Development of an artificial neural network model for determination of longitudinal and transverse dispersivities in a convergent flow tracer test

The convergent flow tracer test is an efficient method for determining dispersivity in field, but the traditional curve-fitting method for the estimation of dispersivity from a convergent flow tracer test is quite time-consuming. In this study, we present a model to improve the evaluation of longitudinal and transverse dispersivities from a convergent flow tracer test which couples a back-propagation neural network (BPN) model with a two-dimensional convergent flow tracer transport model.

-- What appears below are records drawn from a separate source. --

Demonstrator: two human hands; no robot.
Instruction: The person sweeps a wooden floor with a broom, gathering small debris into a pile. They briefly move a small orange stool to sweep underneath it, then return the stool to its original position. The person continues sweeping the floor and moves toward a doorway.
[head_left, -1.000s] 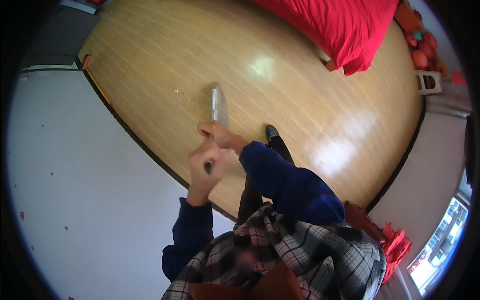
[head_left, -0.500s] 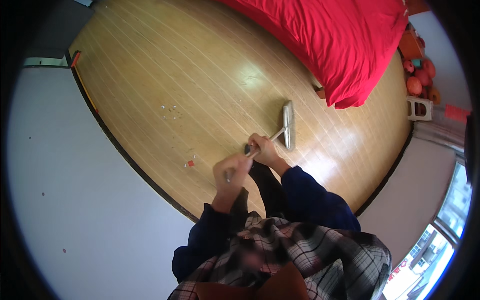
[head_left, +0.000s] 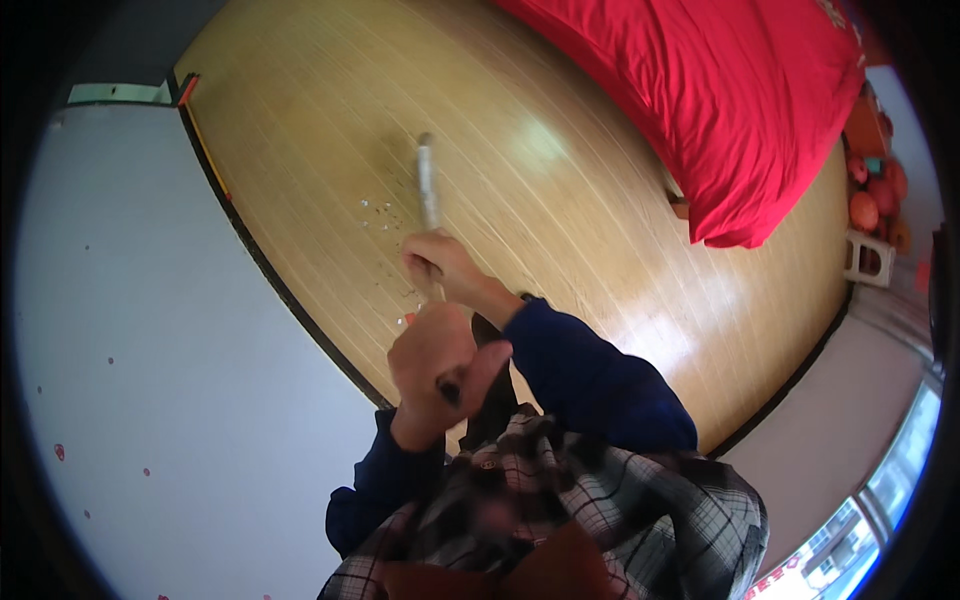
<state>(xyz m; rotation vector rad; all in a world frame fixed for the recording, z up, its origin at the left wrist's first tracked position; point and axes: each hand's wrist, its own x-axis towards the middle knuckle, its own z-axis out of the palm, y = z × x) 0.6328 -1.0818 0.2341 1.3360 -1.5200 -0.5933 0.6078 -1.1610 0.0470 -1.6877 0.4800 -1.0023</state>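
The wooden floor (head_left: 320, 110) spreads under everything, with a pale wall (head_left: 200, 350) along its left side. At upper right a red cloth (head_left: 700, 110) hangs in folds. A yellow stick (head_left: 208, 150) with a red end lies along the foot of the wall. The broom (head_left: 427, 180) is ahead of the person, its blurred head pointing away; whether it touches the floor I cannot tell. A white stool (head_left: 868, 260) stands at far right. The left hand (head_left: 435, 360) has its grip closed around the handle's dark top end, and the right hand (head_left: 445, 264) grasps the handle farther down. Small litter (head_left: 380, 208) lies just left of the broom's head; a red scrap (head_left: 409, 318) shows beside the left hand.
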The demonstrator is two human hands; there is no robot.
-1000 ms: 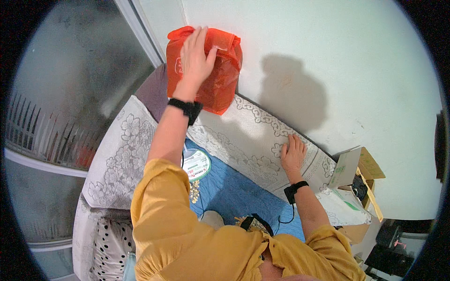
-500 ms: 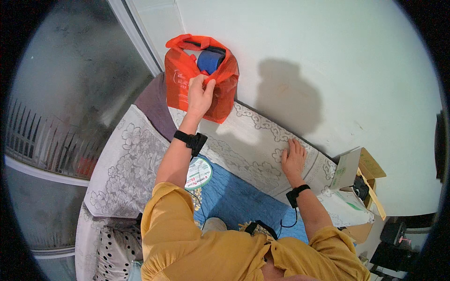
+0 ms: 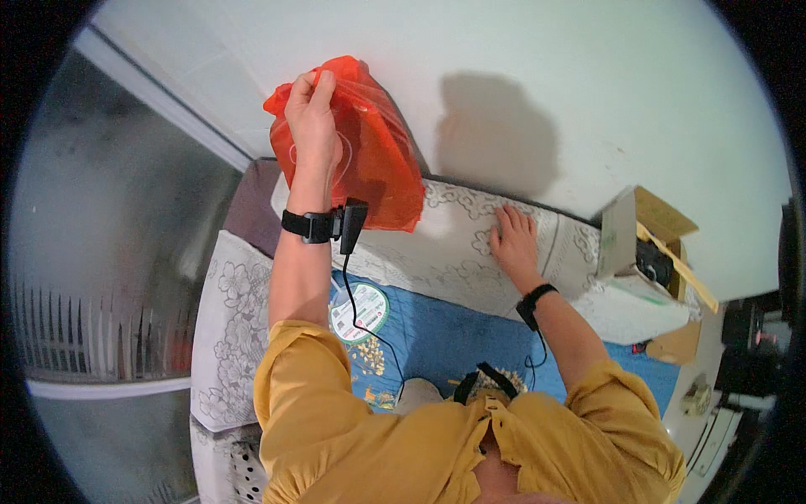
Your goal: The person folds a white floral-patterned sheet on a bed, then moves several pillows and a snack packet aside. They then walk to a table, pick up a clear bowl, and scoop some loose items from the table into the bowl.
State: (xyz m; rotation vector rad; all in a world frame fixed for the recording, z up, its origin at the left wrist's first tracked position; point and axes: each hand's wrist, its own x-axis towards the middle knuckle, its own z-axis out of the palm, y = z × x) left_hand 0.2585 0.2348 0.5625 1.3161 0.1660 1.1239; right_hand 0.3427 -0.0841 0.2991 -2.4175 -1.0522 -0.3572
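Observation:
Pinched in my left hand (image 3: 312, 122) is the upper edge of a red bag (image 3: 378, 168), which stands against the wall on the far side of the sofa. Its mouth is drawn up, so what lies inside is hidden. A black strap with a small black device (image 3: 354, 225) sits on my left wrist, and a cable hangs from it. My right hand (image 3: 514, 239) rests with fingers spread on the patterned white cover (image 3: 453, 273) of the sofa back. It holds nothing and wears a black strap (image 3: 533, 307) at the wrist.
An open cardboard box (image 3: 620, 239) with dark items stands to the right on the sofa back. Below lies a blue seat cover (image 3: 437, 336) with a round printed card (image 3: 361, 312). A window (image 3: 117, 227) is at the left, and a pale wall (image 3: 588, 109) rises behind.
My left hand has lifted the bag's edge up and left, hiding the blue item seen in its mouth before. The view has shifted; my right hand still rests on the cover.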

The prediction errors for the training and validation data show that with the effective porosity fitting model, the scale-dependent longitudinal dispersivity fitting model, and the scale-dependent transverse dispersivity fitting model, we can obtain satisfactory prediction accuracy with much less computational time. The applicable ranges of parameters are: The Peclet number is between 0.5 and 100, the effective porosity is between 0.05 and 0.5 and the scale-dependent transverse dispersivity is between 0.01 and 10 m. One set of hypothetical data and one set of field data are used to demonstrate the robustness and accuracy of the back-propagation neural network fitting model (BPNFM). The results demonstrate that BPNFM has the advantage of significantly saving the computational time and giving more accurate transport parameter values. The developed BPNFM is an effective tool for fast and accurate evaluation of the longitudinal and transverse dispersivities for a field convergent flow tracer test.